A
Matcher objects
encapsulate a regular expression and a string of text (a
Pattern and a
java.lang.CharSequence) and defines methods for
matching the pattern to the text in several different ways, for
obtaining details about pattern matches, and for doing
search-and-replace operations on the text. Matcher has no public
constructor. Obtain a Matcher by passing the
character sequence to be matched to the matcher( )
method of the desired Pattern object. You can also
reuse an existing Matcher object with a new
character sequence (but the same Pattern) by
passing a new CharSequence to the
matcher's reset( ) method. In
Java 5.0, you can use a new Pattern object on the
current character sequence with the usePattern( )
method.
Once you have created or reset a Matcher, there
are three types of comparisons you can perform between the regular
expression and the character sequence. All three comparisons operate
on the current
region of the character sequence.
By default, this region is the entire sequence. In Java 5.0, however,
you can set the bound of the region with region(
). The simplest type of comparison is the matches(
) method. It returns TRue if the pattern
matches the complete region of the character sequence, and returns
false otherwise. The lookingAt(
) method is similar: it returns true if the pattern matches
the complete region, or if it matches some subsequence at the
beginning of the region. If the pattern does not match the start of
the region, lookingAt( ) returns
false. matches( ) requires the
pattern to match both the beginning and ending of the region, and
lookingAt( ) requires the pattern to match the
beginning. The find( ) method, on the other hand,
has neither of these requirements: it returns true
if the pattern matches any part of the region. As will be described
below, find( ) has some special behavior that
allows it to be used in a loop to find all matches in the text.

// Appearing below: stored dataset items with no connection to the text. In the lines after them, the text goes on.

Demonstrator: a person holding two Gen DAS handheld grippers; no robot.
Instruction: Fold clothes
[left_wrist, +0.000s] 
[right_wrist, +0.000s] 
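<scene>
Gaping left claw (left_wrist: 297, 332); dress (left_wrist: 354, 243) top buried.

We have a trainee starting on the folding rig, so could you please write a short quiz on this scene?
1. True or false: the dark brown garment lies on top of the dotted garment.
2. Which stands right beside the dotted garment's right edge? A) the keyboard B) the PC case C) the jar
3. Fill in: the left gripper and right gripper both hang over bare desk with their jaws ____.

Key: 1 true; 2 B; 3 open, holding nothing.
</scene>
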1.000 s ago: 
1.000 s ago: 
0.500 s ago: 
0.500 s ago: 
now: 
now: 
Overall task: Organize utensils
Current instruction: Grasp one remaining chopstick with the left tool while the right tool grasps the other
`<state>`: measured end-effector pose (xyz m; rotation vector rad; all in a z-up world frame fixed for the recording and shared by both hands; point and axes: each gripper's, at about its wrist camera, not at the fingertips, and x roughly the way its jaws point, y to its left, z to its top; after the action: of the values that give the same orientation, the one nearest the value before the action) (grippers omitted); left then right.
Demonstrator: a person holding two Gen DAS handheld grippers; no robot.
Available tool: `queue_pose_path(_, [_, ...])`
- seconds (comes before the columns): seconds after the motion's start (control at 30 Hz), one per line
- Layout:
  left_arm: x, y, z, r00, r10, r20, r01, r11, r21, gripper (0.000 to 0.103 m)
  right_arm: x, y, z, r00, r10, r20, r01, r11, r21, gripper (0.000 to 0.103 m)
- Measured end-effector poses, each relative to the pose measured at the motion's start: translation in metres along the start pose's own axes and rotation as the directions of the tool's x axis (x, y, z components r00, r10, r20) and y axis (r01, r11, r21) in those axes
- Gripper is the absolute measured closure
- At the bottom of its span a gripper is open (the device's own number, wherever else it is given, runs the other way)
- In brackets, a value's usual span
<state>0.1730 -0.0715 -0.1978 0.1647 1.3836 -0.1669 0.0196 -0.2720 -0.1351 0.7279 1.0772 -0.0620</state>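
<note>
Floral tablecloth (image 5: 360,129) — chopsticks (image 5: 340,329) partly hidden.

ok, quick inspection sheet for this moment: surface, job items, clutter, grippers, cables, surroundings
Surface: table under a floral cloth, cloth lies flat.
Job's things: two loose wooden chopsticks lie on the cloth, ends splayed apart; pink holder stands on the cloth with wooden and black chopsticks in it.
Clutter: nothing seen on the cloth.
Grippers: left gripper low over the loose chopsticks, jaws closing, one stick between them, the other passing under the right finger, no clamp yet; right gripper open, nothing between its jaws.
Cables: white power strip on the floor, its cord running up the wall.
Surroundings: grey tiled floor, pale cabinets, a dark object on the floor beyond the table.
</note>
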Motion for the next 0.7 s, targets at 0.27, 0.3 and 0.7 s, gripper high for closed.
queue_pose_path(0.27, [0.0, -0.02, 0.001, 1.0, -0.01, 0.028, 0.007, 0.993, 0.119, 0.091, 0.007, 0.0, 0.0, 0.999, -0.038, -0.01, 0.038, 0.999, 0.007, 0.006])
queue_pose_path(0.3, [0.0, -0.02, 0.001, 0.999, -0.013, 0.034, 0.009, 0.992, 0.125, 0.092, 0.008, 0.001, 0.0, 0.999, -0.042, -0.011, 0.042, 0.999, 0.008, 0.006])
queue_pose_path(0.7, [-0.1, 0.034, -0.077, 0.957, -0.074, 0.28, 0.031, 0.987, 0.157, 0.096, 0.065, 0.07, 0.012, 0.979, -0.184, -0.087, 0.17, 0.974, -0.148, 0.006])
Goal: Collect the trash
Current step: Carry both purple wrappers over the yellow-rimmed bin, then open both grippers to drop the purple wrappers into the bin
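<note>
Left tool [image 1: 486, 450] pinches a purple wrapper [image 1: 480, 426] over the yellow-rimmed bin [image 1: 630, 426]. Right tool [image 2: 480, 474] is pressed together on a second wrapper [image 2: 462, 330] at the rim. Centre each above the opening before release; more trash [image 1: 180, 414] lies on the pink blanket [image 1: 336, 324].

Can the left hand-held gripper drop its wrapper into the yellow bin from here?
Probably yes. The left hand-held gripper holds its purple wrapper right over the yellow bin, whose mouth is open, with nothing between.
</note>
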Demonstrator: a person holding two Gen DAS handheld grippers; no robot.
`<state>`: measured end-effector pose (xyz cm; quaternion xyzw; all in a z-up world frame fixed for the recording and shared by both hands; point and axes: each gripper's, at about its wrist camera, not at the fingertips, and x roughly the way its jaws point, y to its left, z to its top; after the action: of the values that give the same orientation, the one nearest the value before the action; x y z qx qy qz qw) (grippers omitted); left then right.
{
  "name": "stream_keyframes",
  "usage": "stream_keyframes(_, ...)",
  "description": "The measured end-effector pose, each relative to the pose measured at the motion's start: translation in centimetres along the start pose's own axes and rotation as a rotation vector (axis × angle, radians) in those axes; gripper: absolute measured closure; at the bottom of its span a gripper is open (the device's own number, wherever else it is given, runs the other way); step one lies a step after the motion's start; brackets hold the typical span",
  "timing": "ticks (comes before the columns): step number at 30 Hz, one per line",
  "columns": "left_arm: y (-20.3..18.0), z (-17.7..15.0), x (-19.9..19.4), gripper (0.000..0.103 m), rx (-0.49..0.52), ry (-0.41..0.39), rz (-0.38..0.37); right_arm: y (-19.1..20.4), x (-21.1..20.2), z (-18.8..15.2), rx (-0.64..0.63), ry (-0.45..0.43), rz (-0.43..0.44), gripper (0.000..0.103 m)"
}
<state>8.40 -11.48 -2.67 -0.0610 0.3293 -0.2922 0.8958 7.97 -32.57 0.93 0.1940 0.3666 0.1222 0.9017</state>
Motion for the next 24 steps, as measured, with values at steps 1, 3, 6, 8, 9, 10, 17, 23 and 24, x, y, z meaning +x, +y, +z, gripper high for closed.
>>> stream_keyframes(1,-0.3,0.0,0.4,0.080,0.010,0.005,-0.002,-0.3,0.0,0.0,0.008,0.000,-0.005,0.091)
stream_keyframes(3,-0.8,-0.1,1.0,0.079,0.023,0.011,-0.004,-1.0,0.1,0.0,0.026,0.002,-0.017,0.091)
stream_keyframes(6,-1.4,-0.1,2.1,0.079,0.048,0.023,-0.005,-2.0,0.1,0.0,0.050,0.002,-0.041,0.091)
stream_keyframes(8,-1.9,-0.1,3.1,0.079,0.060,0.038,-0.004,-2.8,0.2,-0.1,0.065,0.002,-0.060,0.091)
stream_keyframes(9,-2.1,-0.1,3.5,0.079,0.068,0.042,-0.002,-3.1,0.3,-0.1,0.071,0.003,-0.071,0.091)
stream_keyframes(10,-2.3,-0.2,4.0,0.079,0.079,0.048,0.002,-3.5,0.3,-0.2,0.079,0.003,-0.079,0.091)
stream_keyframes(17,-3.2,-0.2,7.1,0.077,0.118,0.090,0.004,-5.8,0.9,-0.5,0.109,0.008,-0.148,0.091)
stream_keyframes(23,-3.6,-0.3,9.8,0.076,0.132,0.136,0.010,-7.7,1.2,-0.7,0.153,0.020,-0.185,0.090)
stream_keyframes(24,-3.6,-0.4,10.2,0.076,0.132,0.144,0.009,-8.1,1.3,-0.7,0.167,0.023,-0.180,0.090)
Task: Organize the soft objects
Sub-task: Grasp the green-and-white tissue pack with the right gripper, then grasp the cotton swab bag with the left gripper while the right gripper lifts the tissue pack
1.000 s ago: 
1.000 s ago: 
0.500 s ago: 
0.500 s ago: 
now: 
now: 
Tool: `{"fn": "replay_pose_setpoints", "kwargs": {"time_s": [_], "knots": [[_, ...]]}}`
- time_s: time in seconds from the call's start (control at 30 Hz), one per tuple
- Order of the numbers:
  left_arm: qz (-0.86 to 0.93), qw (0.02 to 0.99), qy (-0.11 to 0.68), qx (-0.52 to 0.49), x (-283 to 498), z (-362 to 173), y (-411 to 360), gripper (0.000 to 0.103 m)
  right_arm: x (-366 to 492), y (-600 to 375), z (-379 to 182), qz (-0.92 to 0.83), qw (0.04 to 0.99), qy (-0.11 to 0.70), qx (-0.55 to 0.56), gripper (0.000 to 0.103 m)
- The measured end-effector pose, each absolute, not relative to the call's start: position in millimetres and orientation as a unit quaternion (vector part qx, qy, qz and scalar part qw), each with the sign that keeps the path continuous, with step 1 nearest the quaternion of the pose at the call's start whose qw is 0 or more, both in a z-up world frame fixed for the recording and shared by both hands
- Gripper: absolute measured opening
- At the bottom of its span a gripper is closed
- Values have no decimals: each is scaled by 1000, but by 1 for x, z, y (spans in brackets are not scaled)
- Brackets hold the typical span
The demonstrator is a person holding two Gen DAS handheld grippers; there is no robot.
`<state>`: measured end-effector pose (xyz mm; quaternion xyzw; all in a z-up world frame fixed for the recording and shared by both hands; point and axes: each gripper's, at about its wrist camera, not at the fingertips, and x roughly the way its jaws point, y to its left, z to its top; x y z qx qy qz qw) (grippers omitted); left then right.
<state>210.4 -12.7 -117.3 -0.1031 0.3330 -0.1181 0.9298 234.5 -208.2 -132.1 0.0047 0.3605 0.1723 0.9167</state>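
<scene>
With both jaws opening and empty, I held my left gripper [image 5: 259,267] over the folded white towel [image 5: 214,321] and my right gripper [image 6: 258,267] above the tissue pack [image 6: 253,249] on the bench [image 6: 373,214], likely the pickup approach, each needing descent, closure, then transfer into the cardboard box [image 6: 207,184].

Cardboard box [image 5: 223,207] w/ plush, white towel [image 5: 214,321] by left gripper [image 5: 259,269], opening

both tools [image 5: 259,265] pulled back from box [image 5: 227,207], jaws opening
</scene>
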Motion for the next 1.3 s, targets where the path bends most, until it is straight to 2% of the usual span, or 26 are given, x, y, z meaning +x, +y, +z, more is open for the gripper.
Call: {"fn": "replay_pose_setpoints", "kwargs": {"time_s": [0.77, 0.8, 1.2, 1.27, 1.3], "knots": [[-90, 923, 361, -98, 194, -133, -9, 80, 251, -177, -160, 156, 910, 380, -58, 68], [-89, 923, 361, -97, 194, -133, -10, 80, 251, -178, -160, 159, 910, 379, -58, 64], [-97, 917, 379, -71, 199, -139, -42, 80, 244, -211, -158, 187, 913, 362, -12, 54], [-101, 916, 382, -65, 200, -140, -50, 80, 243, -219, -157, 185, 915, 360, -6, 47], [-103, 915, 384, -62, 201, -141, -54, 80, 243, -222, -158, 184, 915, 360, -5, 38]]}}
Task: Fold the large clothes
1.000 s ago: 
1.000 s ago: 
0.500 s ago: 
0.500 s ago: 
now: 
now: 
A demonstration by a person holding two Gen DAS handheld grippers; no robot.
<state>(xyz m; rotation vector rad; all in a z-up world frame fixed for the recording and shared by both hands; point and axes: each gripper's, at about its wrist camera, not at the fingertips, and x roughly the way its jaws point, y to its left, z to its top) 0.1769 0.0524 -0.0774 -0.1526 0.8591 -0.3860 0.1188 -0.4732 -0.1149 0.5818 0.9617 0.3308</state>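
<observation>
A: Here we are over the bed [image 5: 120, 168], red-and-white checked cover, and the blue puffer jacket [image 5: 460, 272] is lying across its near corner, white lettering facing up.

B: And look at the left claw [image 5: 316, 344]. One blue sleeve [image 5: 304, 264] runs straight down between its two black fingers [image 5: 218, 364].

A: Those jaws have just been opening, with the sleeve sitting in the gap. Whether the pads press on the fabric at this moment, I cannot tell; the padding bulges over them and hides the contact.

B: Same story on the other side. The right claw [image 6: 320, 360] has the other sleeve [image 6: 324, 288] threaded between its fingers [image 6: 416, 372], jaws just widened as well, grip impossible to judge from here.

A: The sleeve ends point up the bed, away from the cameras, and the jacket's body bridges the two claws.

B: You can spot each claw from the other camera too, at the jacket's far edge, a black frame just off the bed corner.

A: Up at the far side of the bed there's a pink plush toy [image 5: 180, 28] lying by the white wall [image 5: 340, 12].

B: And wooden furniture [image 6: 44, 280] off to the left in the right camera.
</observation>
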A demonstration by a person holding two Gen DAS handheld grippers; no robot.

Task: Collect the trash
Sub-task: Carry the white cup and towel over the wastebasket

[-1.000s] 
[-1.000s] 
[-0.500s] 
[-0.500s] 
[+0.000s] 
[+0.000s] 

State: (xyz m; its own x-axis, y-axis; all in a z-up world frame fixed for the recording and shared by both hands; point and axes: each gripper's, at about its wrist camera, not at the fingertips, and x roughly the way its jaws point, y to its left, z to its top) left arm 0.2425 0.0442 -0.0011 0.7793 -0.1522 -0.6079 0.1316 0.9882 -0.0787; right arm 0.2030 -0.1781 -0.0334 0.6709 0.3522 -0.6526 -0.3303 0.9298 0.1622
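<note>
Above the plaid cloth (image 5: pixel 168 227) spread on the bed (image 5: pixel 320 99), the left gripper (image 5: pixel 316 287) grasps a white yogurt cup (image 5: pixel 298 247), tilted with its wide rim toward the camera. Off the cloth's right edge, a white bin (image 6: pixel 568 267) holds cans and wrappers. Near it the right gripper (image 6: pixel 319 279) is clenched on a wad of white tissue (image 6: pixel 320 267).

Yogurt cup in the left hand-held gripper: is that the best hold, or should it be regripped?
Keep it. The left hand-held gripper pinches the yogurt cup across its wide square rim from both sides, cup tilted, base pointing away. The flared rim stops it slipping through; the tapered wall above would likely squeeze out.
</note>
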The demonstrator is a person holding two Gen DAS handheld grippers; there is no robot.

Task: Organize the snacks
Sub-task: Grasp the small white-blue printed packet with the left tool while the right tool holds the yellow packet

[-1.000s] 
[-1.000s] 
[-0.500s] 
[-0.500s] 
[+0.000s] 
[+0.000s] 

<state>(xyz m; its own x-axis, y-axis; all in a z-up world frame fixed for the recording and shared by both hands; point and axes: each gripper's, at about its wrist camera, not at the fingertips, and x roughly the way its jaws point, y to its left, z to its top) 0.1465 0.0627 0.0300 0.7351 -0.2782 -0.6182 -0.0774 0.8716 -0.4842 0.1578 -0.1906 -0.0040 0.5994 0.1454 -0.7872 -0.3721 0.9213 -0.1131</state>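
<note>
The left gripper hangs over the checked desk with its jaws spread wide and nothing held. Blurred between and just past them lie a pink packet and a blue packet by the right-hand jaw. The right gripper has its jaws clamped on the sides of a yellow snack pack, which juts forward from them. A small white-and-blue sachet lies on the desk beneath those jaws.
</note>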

If matches( ), lookingAt( ), or
find( ) return TRue, then
several other Matcher methods can be used to
obtain details about the matched text. The
MatchResult interface defines the start(
), end( ) and group(
) methods that return the starting position, the ending
position and the text of the match, and of any matching
subexpressions within the Pattern. See
MatchResult for details. The
MatchResult interface is new in Java 5.0, but
Matcher implements all of its methods in Java 1.4
as well. Calling MatchResult methods on a
Matcher returns results from the most recent
match. If you want to store these results, call
toMatchResult( ) to obtain an indepedent,
immutable MatchResult object whose methods can be
queried later.
The no-argument version of find( ) has special
behavior that makes it suitable for use in a loop to find all matches
of a pattern within a region. The first time find(
) is called after a Matcher is created
or after the reset( ) method is called, it starts
it search at the beginning of the string. If it finds a match, it
stores the start and end position of the matched text. If
reset( ) is not called in the meantime, then the
next call to find( ) searches again but starts the
search at the first character after the match: at the position
returned by end( ). (If the previous call to
find( ) matched the empty string, then the next
call begins at end( )+1 instead.) In this way, it
is possible to find all matches of a pattern within a string simply
by calling find( ) repeatedly until it returns
false indicating that no match was found. After
each repeated call to find( ) you can use the
MatchResult methods to obtain more information
about the text that matched the pattern and any of its subpatterns.
Matcher also defines methods that perform
search-and-replace operations. replaceFirst( )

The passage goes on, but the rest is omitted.